As seen, SSL-based models provide enhanced robustness to limited annotations. When examining the cholecystectomy phase recognition task, it is evident that we can achieve comparable frame-level performance by using only \(12\%\) of the annotated videos. Using \(25\%\) of the annotated videos yields comparable results to the fully supervised temporal models. Optical polyp characterization results show a similar trend, but with a greater degree of variability. Using small portions of PolypSet (12% and 25%) hindered the training process and increased sensitivity to the selected portions. However, when using more than 50% of PolypSet, the training process stabilized, yielding results comparable to the fully supervised baseline. This feature is crucial for medical applications, given the time and cost involved in expert-led annotation processes.

4.2 Ablation Study

Table 2 details different design choices regarding our SSL pretraining. Ablations are done on ViT-S trained over the public Cholec80. We report results on the validation set after linear evaluation. In Table 2a), we see that the method is robust to the number of prototypes, though over-clustering [4] with 1k prototypes is optimal. In Table 2b) and Table 2c), we explore the effect of random and focal masking. We see that 50% random masking (i.e. we keep 98 tokens out of 196 for the global view) and using 4 local views gives the best of performance. In Table 2d) we study the effect of data augmentation. SSL augmentation pipelines have been developed on ImageNet-1k [7], hence, it is important to re-evaluate these choices for medical images. Surprisingly, we see that augmentations primarily found to work well on ImageNet-1k are also effective on laparoscopic videos (e.g. color jiterring and horizontal flips). In Table2e), we look at the effect of the training length when starting from scratch or from a good SSL pretrained checkpoint on ImageNet-1k.
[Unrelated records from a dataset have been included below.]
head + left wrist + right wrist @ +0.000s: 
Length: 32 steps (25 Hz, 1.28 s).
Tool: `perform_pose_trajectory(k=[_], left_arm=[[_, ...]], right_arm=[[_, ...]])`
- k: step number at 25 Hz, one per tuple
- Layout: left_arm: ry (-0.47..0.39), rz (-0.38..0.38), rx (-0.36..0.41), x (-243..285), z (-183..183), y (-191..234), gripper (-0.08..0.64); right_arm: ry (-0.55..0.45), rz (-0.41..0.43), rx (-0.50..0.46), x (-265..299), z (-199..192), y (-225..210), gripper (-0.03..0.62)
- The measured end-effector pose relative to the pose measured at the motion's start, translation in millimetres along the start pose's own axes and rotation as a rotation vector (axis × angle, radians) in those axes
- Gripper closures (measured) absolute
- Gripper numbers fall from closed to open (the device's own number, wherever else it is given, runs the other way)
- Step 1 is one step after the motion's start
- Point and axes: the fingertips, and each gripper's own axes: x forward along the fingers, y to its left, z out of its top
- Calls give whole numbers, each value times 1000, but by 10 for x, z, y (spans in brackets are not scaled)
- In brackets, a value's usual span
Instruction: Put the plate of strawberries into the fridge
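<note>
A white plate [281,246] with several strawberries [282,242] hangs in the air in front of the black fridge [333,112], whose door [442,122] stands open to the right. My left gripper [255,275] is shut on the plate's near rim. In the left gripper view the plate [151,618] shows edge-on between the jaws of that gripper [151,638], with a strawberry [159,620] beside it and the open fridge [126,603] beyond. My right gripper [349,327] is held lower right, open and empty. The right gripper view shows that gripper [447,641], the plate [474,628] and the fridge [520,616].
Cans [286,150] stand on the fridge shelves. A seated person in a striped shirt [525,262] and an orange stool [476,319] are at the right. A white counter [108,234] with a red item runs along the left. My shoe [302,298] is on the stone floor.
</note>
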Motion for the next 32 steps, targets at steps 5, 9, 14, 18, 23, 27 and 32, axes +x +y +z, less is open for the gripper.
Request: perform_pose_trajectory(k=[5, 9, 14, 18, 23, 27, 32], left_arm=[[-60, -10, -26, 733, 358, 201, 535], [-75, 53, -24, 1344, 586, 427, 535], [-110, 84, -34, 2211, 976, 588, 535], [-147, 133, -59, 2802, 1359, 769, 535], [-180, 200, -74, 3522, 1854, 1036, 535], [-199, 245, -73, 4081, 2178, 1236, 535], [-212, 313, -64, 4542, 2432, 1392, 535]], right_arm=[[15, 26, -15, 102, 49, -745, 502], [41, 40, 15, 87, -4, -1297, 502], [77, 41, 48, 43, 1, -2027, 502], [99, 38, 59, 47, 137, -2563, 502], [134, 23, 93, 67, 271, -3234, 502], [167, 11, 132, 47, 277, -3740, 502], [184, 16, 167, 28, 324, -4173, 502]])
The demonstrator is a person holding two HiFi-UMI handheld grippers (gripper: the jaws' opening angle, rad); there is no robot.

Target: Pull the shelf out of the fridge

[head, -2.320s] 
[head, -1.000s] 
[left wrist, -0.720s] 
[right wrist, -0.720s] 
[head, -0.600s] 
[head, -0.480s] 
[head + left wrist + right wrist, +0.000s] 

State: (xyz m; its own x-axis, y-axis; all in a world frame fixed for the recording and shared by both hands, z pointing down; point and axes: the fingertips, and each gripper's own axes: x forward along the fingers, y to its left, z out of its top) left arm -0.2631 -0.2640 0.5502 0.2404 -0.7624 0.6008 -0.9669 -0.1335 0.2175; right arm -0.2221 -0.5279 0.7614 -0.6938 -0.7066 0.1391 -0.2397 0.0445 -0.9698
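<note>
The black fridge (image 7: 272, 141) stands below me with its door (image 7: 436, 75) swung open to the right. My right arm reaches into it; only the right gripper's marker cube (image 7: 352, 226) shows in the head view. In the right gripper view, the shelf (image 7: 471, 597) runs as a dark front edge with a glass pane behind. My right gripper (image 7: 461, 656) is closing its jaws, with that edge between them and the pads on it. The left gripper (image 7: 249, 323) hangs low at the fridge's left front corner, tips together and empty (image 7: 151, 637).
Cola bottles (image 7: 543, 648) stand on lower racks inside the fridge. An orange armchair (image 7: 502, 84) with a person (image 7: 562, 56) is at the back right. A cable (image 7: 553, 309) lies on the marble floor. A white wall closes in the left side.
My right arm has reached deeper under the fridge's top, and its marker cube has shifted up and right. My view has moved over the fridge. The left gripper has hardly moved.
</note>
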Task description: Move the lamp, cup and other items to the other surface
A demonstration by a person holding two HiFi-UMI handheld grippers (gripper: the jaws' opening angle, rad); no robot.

We observe that excellent performance is achieved with only 10 epochs of finetuning on medical data when starting from a strong DINO checkpoint [6]. Table 2g) shows that ImageNet-1k DINO is a solid starting point compared to other alternatives [9, 20, 31, 34]. Finally, Table2f) confirms the necessity of regularizing with Sinkhorn-Knopp and me-max to avoid representation collapse by encouraging the use of all prototypes.

Table 2. Ablation study of different design choices (default setting is highlighted).

5 Conclusion

This study showcases the use of Masked Siamese Networks to learn informative representations from large, unlabeled endoscopic datasets. The learnt representations lead to state-of-the-art results in identifying surgical phases of laparoscopic procedures and in optical characterization of colorectal polyps. Moreover, this methodology displays strong generalization, achieving comparable performance with just 50% of labeled data compared to standard supervised training on the complete labeled datasets. This dramatically reduces the need for annotated medical data, thereby facilitating the development of AI methods for healthcare.